◆ **TASK DETAILS**
Among the lines below, take the one holding "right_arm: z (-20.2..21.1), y", the one holding "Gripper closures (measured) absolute", and all lines between them. Set them down exactly.

⁂

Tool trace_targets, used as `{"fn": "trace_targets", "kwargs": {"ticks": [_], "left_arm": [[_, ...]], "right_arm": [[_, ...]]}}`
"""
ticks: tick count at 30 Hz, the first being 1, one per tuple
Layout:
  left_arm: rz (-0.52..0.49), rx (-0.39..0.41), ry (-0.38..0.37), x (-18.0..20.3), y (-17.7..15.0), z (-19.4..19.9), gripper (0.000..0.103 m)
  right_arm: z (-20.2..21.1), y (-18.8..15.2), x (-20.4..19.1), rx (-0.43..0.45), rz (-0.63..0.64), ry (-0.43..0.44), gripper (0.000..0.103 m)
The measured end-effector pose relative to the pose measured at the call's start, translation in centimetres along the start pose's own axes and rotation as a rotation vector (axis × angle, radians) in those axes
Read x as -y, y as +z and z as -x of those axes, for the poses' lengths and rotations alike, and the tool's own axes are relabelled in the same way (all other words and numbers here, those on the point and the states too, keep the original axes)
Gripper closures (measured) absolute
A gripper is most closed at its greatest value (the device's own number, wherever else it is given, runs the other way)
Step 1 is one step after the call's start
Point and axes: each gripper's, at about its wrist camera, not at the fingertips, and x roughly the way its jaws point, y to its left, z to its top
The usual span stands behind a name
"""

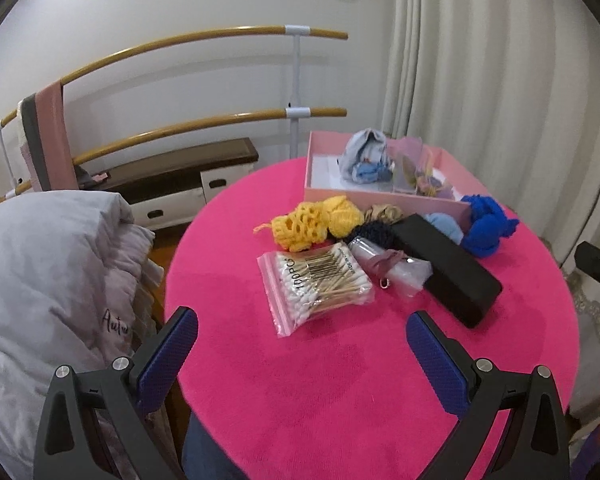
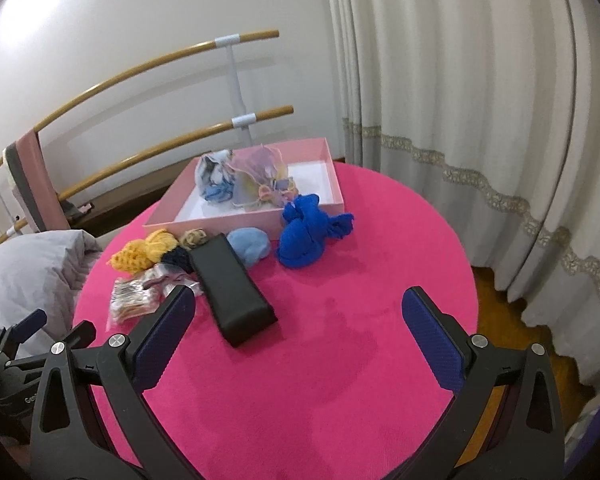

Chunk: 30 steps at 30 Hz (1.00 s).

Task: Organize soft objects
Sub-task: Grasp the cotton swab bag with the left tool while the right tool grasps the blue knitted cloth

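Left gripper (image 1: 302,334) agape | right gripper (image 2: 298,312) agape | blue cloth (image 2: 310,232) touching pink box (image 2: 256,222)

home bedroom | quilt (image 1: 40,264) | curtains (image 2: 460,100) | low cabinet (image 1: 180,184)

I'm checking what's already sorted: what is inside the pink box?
Inside the pink box lie a pale blue-grey cloth bundle and a pastel pink-and-yellow bundle, side by side on its white floor. Anything beneath them is covered.
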Motion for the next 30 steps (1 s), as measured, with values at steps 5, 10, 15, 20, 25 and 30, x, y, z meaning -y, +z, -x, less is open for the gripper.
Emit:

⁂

◆ **RESULT OF THE EXERCISE**
  right_arm: z (-20.2..21.1), y (-18.8..15.2), x (-20.4..19.1), rx (-0.43..0.45), rz (-0.63..0.64), ry (-0.43..0.44), gripper (0.000..0.103 m)
The measured end-effector pose relative to the pose measured at the call's start, translation in centimetres along the start pose's own axes and rotation as a rotation vector (axis × angle, radians) in those axes
Read x as -y, y as +z and z as -x of those axes, for the poses' lengths and rotations alike, and the tool's own axes are relabelled in the same way (all other words and numbers here, those on the point and the states too, keep the original axes)
Gripper closures (measured) absolute

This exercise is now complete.